I have trying to build a regression model on Spark using some custom data and the intercept and weights are always nan
.
This is my data:
data = [LabeledPoint(0.0, [27022.0]), LabeledPoint(1.0, [27077.0]), LabeledPoint(2.0, [27327.0]), LabeledPoint(3.0, [27127.0])]
Output:
(weights=[nan], intercept=nan)
However, if I use this dataset (taken from Spark examples), it returns a non nan
weight and intercept.
data = [LabeledPoint(0.0, [0.0]), LabeledPoint(1.0, [1.0]), LabeledPoint(3.0, [2.0]),LabeledPoint(2.0, [3.0])]
Output:
(weights=[0.798729902914], intercept=0.3027117101297481)
This my current code
model = LinearRegressionWithSGD.train(sc.parallelize(data), intercept=True)
Am I missing something?
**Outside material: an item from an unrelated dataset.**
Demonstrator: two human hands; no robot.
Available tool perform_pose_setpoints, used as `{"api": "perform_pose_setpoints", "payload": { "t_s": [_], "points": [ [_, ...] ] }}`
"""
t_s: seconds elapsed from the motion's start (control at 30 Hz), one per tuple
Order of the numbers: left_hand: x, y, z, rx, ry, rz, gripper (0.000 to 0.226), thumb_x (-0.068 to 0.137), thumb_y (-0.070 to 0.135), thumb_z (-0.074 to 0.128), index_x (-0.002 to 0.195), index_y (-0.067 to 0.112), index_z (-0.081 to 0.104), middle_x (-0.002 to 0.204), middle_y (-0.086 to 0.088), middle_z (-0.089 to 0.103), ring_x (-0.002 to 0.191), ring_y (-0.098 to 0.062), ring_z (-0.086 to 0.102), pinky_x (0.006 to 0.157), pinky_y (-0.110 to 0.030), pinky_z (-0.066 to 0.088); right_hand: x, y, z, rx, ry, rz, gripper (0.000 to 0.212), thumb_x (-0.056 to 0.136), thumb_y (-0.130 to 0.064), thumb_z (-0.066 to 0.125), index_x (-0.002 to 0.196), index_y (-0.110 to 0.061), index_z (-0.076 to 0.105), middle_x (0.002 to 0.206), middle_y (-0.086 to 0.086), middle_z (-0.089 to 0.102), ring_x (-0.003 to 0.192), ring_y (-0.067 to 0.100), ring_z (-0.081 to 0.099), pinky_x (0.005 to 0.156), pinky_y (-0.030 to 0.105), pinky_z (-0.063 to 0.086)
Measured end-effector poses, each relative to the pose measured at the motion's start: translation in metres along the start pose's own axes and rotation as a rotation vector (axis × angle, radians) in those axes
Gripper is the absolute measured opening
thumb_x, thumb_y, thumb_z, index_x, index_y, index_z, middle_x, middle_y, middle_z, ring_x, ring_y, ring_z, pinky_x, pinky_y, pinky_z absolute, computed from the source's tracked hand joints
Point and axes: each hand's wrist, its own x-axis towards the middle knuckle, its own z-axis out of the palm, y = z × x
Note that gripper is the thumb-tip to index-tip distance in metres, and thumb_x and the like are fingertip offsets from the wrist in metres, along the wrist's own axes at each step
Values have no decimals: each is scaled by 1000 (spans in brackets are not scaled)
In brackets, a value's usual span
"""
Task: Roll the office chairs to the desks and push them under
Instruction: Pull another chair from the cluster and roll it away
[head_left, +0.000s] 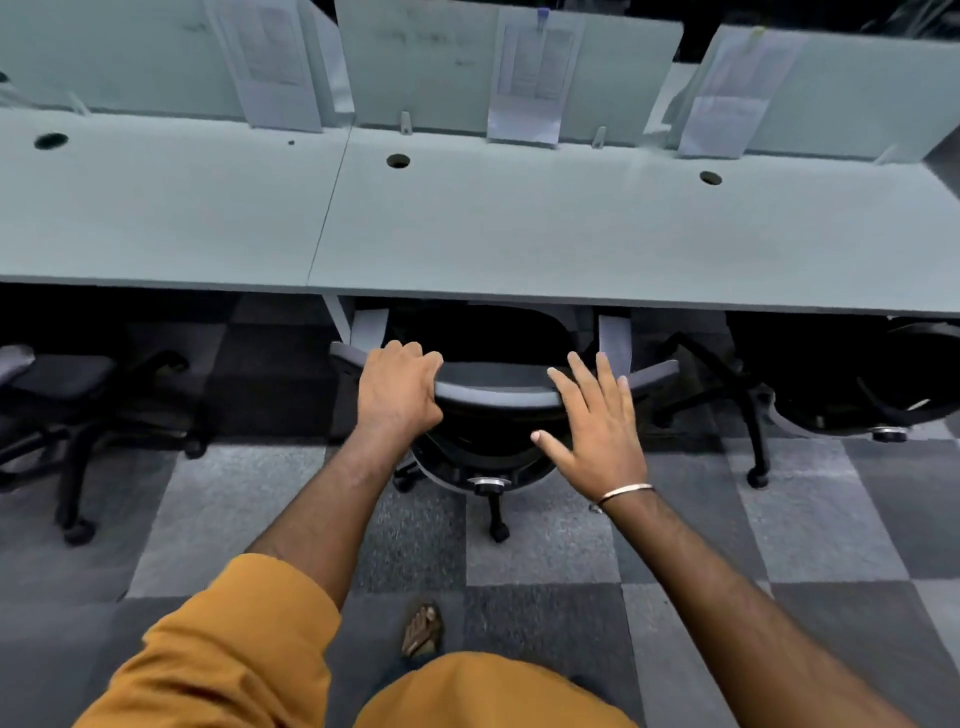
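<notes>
Mustard sleeve (234, 639), lower left, nearest the lens; bare forearm runs from it up and right to the left hand. Sandalled foot (423, 630) on the carpet (545, 551) between the two arms.

Left hand (397, 389): palm down, fingers curled over the top edge of the chair (498, 400) backrest, gripping its left end; thumb tucked below the rim.

Right hand (597, 431): fingers straight and spread, thumb out to the left, palm laid flat against the right part of the backrest top; holds nothing. Thin metal bangle (623, 491) at the wrist; arm extends down to the lower right corner.

Chair: black seat and mesh back with a grey top rail, seat already beneath the desk (467, 228) edge, backrest just short of it; base and casters on the carpet, one caster pointing toward the camera.

Second chair (67, 400), left, stands out from the desk. Third chair (852, 384), right, mostly under the desk.

Desk: pale top, three round cable holes, seam left of centre. Divider panels (431, 62) at the back, each with paper sheets (530, 78) hanging on it, print too blurred to read
</notes>
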Motion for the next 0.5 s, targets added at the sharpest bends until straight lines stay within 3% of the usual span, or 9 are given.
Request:
{"api": "perform_pose_setpoints", "payload": {
  "t_s": [0.23, 0.37, 0.5],
  "points": [
    [24, -28, 0, -25, -26, 33, 21, 72, 23, 68, 83, 26, 50, 78, 4, 46, 77, -21, 44, 73, -35, 34, 17, -39, 12, -13, -113, 166, 109, 84, -58, 72, 165, -32, 4, 171, -3, -21, 155, 27, -28, 118, 71, 13],
    [44, -43, 1, -36, -16, 68, 22, 67, 21, 70, 79, 30, 55, 72, 8, 45, 71, -19, 45, 68, -37, 38, 39, -37, 23, 12, -137, 151, 121, 78, -61, 77, 165, -29, -2, 169, 4, -26, 151, 32, -35, 111, 62, 43],
    [49, -63, 18, -222, 133, 109, 45, 57, 13, 77, 95, 35, 65, 82, 14, 54, 77, -19, 53, 71, -34, 30, 58, -35, 28, -10, -161, 131, 126, 75, -62, 78, 163, -29, -4, 169, 8, -27, 150, 36, -36, 105, 55, 51]
  ]
}}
Is it because the numbers on my data are that big? It is my first time using MLlib so I might be missing some details.
Thanks
MLlib linear regression is SGD based therefore you need to tweak iterations and step size, see https://spark.apache.org/docs/latest/mllib-optimization.html.
I tried your custom data like this and I got some results (in scala):
val numIterations = 20
val model = LinearRegressionWithSGD.train(sc.parallelize(data), numIterations)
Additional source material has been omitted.